Proceedings Volume 2678, Optical Diagnostics of Living Cells and Biofluids; (1996) https://doi.org/10.1117/12.239524
Event: Photonics West '96, 1996, San Jose, CA, United States

Abstract

Recently a blood velocimeter was developed, based on the principle of self-mixing in a semiconductor laser. This means that the intensity of the light is modulated by feedback from moving scattering particles, which contains the Doppler shift frequency. Upon feedback the characteristics of the laser diode will change. The threshold current will decrease and an instable region may become present just above the new threshold. It turns out that the amplitude of the Doppler signal is related to the difference in intensity between the situations with and without feedback.
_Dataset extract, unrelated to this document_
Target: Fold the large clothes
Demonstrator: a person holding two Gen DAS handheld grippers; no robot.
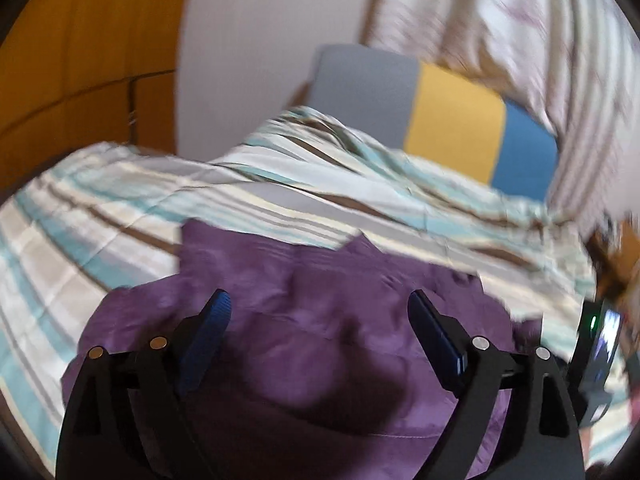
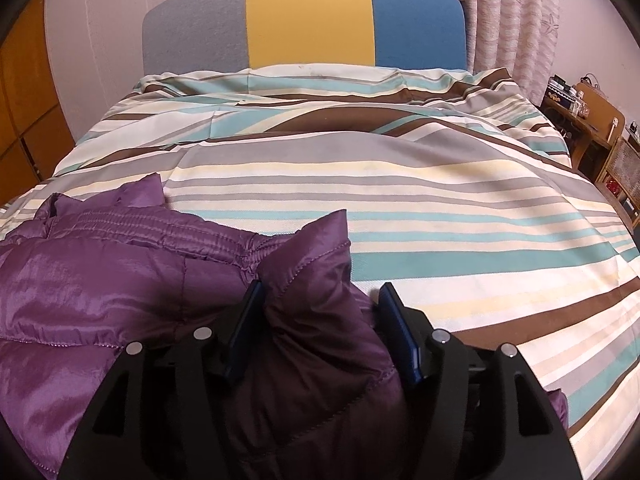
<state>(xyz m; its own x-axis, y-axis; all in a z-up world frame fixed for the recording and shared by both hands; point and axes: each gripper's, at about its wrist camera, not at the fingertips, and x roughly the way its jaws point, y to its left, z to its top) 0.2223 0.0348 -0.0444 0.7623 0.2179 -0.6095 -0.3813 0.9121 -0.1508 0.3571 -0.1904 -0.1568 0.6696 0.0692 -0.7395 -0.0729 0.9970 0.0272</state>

This amplitude is highest, but also most unstable, just above feedback. The suppression of reflection from the glass fiber facets is of paramount importance. Using an optical stabilization of the feedback, we are able to optimize the performance of the laser-fiber system and the Doppler modulation depth, and to clarify the behavior with a suitable physical model. The velocimeter has been used in vivo with the glass fiber inserted in normal catheters, but in upstream and in downstream situations. For the latter, the fiber facet in the liquid has been provided with a special side-reflecting device.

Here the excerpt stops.